CloudEye: A New Paradigm of Video Analysis System for Mobile Visual Scenarios

Huan Cui,Qing Li,Hanling Wang,Yong jiang
2024-10-24
Abstract:Mobile deep vision systems play a vital role in numerous scenarios. However, deep learning applications in mobile vision scenarios face problems such as tight computing resources. With the development of edge computing, the architecture of edge clouds has mitigated some of the issues related to limited computing resources. However, it has introduced increased latency. To address these challenges, we designed CloudEye which consists of Fast Inference Module, Feature Mining Module and Quality Encode Module. CloudEye is a real-time, efficient mobile visual perception system that leverages content information mining on edge servers in a mobile vision system environment equipped with edge servers and coordinated with cloud servers. Proven by sufficient experiments, we develop a prototype system that reduces network bandwidth usage by 69.50%, increases inference speed by 24.55%, and improves detection accuracy by 67.30%
Computer Vision and Pattern Recognition,Distributed, Parallel, and Cluster Computing
What problem does this paper attempt to address?

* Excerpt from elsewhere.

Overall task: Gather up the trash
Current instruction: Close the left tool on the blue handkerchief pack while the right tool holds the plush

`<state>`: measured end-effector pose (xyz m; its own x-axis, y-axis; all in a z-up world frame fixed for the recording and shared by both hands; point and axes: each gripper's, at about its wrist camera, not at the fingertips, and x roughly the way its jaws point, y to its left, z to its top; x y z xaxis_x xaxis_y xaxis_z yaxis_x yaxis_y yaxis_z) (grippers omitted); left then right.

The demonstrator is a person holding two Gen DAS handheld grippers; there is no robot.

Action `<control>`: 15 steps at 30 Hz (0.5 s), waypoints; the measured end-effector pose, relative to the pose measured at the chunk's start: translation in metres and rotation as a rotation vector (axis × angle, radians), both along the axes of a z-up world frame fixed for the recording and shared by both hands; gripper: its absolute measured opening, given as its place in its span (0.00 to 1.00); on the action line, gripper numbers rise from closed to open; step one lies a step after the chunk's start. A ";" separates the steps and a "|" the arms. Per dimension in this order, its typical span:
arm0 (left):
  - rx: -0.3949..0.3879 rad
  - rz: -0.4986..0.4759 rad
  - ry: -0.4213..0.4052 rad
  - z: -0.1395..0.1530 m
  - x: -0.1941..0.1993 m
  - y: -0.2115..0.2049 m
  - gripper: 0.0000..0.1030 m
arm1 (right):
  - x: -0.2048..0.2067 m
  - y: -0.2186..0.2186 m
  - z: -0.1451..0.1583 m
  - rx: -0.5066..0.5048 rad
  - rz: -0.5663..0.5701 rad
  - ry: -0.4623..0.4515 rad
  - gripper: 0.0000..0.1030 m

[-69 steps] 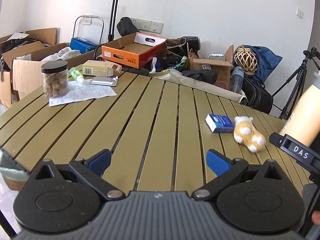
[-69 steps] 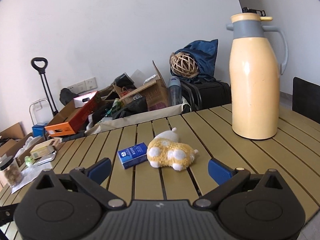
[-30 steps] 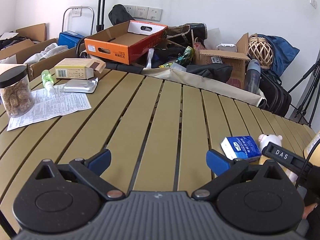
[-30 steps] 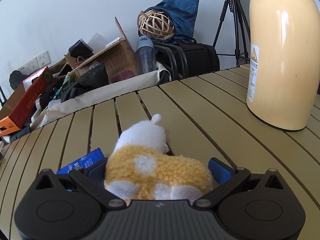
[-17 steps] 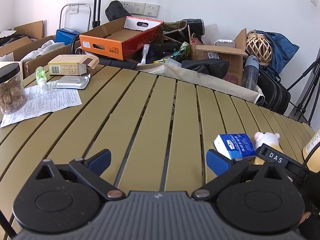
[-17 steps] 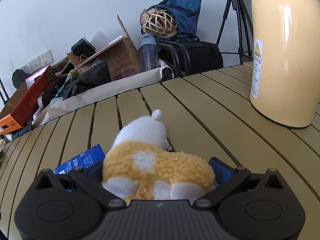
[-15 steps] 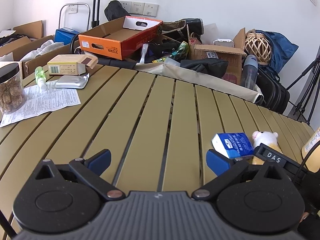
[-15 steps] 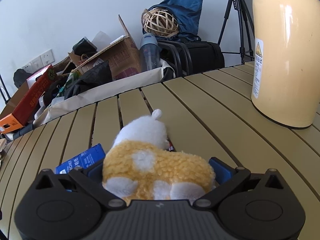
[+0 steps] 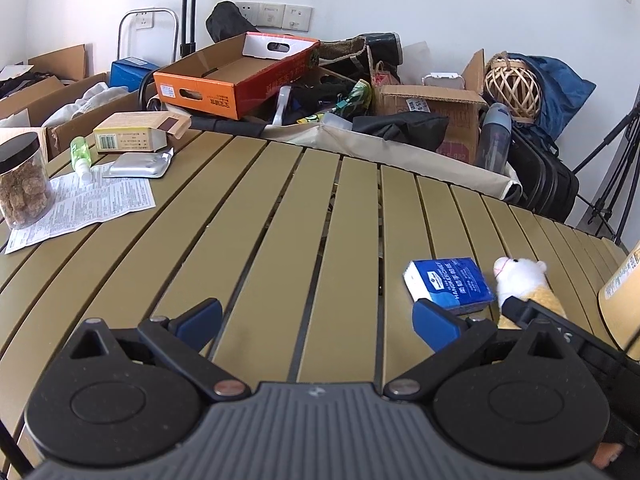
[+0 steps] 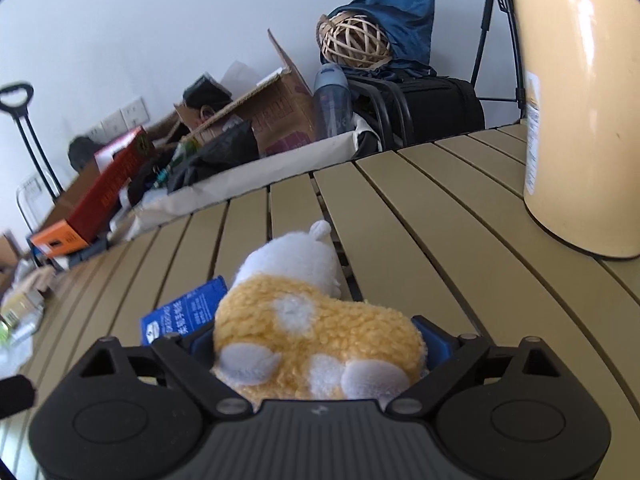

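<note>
A yellow-and-white plush toy lies on the slatted table, filling the gap of my right gripper. Its jaws are closing, and both blue pads press on the toy's sides. A blue tissue pack lies just left of the toy. In the left wrist view my left gripper hovers open over bare slats, with nothing between its fingers. There the tissue pack sits by its right finger, and the plush toy beyond it is half hidden by the other gripper.
At the far left lie a printed leaflet, a foil pouch, a small carton, a green bottle and a snack jar. A tall cream thermos stands to the right. Boxes and bags crowd behind the table.
The right jaws have come in against the plush toy, and that view has tilted. My left gripper has drifted a little, so the tissue pack now sits closer to its right finger.
</note>
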<state>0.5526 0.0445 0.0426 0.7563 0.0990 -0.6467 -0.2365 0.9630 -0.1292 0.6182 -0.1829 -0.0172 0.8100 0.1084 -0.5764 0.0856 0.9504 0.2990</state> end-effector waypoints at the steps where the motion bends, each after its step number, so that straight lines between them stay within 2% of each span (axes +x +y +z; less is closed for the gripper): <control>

The paper attempts to address the challenges faced by deep learning applications in mobile visual scenarios, such as limited computational resources and increased latency. Specifically: 1. **Limited Computational Resources**: The computational power on mobile devices is limited, making it difficult to efficiently run complex deep learning models. 2. **High Latency**: Although edge computing architecture alleviates some computational resource constraints, it introduces additional latency, affecting real-time performance. 3. **High Bandwidth Consumption**: Offloading computational tasks entirely to the cloud consumes a large amount of network bandwidth, which can lead to significant performance degradation, especially under unstable network conditions. To address these issues, the paper proposes the CloudEye system, which achieves efficient and real-time mobile visual perception through the following three modules: 1. **Fast Inference Module**: - Utilizes historical information in the time series to predict the target distribution of the current frame. - Uses a Kalman filter for target tracking, generating reliable proposals and reducing redundant computations. - Dynamically compresses video frames to reduce transmission bandwidth. 2. **Feature Mining Module**: - Leverages high-precision inference results from cloud servers to extract target features of the current frame. - Combines lightweight models from edge servers to extract key features from video frames. - Dynamically selects reference frames and extraction methods to ensure the target trajectory conforms to motion patterns. 3. **Quality Encode Module**: - Dynamically compresses video frames based on regions of interest (ROI) to ensure the accuracy of key information while reducing the entropy of background information. - Optimizes the transmission efficiency of video frames, reducing bandwidth consumption. Through these modules, the CloudEye system demonstrated significant results in experiments, reducing network bandwidth usage by 69.50%, increasing inference speed by 24.55%, and improving detection accuracy by 67.30%.